Sowohl für ihn als auch für die Gemeinde ist das aber zugleich ein Neubeginn. Mit Pfarrerin Sara Randow steht seine Nachfolgerin längst fest. Während der eine mehr Zeit für seine Lebenspartnerin und das gemeinsame Hobby Wandern hat, wird die andere offiziell das fortsetzen und ausbauen, was sie seit Oktober 2019 als Pfarrerin zur Anstellung nach Trinitatis kam.

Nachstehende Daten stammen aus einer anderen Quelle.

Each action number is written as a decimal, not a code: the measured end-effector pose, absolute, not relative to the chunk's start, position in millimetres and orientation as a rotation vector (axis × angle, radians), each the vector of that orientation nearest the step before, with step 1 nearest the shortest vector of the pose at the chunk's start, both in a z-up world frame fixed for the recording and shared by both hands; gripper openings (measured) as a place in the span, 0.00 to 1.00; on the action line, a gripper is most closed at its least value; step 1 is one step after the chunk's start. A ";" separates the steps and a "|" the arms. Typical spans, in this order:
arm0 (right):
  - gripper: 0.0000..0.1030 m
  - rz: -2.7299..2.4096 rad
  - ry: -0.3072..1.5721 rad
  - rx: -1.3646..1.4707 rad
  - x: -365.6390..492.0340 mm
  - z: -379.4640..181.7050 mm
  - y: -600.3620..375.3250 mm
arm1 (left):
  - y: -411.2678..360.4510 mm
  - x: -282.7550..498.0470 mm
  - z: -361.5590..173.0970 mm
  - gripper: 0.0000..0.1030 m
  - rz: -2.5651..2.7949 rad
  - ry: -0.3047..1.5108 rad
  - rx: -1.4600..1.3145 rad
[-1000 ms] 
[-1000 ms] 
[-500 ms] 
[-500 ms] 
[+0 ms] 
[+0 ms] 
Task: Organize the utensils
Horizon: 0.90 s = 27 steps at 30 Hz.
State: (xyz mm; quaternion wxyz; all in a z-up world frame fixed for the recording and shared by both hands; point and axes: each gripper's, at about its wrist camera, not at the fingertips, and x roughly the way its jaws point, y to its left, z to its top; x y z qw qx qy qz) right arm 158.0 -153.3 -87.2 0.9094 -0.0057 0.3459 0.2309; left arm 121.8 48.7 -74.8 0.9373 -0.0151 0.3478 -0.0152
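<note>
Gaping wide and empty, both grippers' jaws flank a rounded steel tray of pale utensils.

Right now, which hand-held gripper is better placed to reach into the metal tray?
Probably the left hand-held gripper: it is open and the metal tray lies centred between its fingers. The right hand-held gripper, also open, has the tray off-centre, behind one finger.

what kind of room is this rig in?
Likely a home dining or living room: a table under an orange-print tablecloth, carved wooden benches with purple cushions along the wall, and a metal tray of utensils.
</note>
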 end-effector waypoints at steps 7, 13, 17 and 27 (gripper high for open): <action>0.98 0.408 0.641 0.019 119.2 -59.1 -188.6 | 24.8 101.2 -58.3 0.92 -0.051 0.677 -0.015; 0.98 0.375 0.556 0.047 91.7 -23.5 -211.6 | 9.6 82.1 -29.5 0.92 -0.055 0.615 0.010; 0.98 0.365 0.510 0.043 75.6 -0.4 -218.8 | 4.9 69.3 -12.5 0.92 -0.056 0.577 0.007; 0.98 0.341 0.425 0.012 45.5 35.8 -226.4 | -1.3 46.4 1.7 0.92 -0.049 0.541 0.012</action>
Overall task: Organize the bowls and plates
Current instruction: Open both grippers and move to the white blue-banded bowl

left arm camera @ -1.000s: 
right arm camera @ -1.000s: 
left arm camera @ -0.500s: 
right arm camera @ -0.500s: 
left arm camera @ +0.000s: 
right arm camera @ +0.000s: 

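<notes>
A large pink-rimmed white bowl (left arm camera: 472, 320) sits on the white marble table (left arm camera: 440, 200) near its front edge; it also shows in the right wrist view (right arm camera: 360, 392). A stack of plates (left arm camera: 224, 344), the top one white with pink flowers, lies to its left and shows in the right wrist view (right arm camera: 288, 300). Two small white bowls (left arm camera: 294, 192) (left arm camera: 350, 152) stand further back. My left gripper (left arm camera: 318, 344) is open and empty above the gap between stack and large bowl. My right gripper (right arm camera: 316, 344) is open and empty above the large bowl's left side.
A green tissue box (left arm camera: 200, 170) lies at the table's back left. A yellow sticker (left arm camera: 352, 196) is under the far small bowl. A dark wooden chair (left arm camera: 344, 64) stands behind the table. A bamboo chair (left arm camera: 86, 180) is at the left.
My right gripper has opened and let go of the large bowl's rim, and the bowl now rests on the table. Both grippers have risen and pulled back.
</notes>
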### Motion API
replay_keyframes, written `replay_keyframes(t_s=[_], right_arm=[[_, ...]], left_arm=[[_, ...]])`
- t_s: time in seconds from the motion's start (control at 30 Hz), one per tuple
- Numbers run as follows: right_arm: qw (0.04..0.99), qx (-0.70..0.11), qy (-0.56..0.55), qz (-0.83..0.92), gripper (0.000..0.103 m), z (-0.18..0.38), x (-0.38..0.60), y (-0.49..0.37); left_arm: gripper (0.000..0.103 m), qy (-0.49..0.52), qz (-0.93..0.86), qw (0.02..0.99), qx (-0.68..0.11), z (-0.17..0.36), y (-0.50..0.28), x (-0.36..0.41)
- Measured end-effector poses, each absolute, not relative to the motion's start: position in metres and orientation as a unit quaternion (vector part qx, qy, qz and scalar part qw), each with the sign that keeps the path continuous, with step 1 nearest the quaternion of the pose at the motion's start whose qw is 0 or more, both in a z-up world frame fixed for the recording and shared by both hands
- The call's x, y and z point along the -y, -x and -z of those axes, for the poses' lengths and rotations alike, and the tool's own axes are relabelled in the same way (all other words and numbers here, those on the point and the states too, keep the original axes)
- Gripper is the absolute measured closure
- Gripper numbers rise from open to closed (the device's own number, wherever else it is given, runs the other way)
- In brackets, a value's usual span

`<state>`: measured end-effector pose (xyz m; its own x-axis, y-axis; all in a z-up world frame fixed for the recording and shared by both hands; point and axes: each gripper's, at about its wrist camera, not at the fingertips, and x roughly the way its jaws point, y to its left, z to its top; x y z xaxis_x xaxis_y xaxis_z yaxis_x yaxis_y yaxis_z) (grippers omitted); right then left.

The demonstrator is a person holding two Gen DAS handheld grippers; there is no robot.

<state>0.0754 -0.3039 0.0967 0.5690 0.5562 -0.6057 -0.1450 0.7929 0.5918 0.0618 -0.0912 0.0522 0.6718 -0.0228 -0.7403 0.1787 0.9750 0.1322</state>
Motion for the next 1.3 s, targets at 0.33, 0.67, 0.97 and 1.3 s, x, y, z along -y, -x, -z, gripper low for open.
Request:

Im und nach dem Abschiedsgottes von Björn Hensel wird dann sicher sowohl zurück als auch nach vorne geblickt. Aufgewachsen ist der scheidende Pfarrer in Langenfeld. In die Wiege gelegt wurde ihm sein späterer Beruf nicht. „Kirche war bei uns in der Familie nie ein großes Thema“, erinnert er sich. Sein Elternhaus war durch ethische Werte, aber kaum religiös geprägt.

Während des
Studiums getauft

Im Religionsunterricht in der Oberstufe wuchs bei Björn Hensel das Interesse an theologischen und gesellschaftlichen Themen. Er redete mit, er wollte mehr wissen. Die an Bedeutung gewinnende Friedensdiskussion, Rassismus und Apartheit spielten da auch eine Rolle.

Nach dem Abitur entschloss er sich auch ganz bewusst, Evangelische Theologie zu studieren. Wuppertal und Heidelberg waren seine Studienorte. Zunächst einmal musste er kräftig Hebräisch und Altgriechisch an. „Das war ein richtiges Pauken“. Anfangs stand für ihn noch nicht fest, dass der Studienabschluss im Pfarrerberuf enden würde. Da gab's ja auch die Schule. Ungewöhnlich ist zudem, dass Björn Hensel erst während des Studiums getauft wurde. Er lächelt und meint augenzwinkernd: „Spätberufener.“

Anlaufstelle für
die Bürgergemeinde

In Essen ging es los, als er als junger Vikar in den kirchlichen Vorbereitungsdienst trat. Es folgten Saarbrücken, Königswinter und Ratingen. Dann ging es nach Duisburg, zuerst in die Gemeinde Neudorf-West, bis er 1997 in Buchholz seinen Platz zum Arbeiten und Leben gefunden hatte
Dort wirkte er an vielen Stellen, etwa in der Diakonie, der Jugend- und Seniorenarbeit, sprang aber auch gerne bei der Theatergruppe ein und war die Anlaufstelle für Belange der Bürgergemeinde Buchholz. Ein Herzensanliegen war ihm das Thema Ökumene, sowohl vor Ort als auch „weltweit“.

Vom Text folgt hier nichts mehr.